# Work request:
Please repeat the data in full, character for character.
/---
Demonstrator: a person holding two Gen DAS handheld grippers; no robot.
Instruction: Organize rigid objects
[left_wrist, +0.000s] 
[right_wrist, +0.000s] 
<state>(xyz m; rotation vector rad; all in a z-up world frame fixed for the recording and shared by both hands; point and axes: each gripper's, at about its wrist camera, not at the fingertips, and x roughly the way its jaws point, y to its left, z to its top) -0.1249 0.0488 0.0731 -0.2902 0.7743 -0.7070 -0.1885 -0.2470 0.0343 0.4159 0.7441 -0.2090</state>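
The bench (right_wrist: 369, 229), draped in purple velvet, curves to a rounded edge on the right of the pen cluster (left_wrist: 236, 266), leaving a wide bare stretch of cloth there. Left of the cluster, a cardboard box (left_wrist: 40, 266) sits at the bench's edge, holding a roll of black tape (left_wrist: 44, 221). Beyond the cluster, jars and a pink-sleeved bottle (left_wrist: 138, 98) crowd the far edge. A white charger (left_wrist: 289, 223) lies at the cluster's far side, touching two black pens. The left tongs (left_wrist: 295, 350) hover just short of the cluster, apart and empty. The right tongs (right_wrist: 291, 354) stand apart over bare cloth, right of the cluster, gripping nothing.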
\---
# Response:
Demonstrator: a person holding two Gen DAS handheld grippers; no robot.
Instruction: Organize rigid objects
[left_wrist, +0.000s] 
[right_wrist, +0.000s] 
<state>(xyz m; rotation vector rad; all in a z-up world frame fixed for the recording and shared by both hands; point and axes: each gripper's, at about its wrist camera, not at the fingertips, and x roughly the way its jaws point, y to its left, z to its top) -0.1249 0.0488 0.0731 -0.2902 0.7743 -0.7070 -0.1885 -0.2470 0.0343 0.4159 0.7441 -0.2090</state>
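The bench (right_wrist: 369, 229), draped in purple velvet, curves to a rounded edge on the right of the pen cluster (left_wrist: 236, 266), leaving a wide bare stretch of cloth there. Left of the cluster, a cardboard box (left_wrist: 40, 266) sits at the bench's edge, holding a roll of black tape (left_wrist: 44, 221). Beyond the cluster, jars and a pink-sleeved bottle (left_wrist: 138, 98) crowd the far edge. A white charger (left_wrist: 289, 223) lies at the cluster's far side, touching two black pens. The left tongs (left_wrist: 295, 350) hover just short of the cluster, apart and empty. The right tongs (right_wrist: 291, 354) stand apart over bare cloth, right of the cluster, gripping nothing.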

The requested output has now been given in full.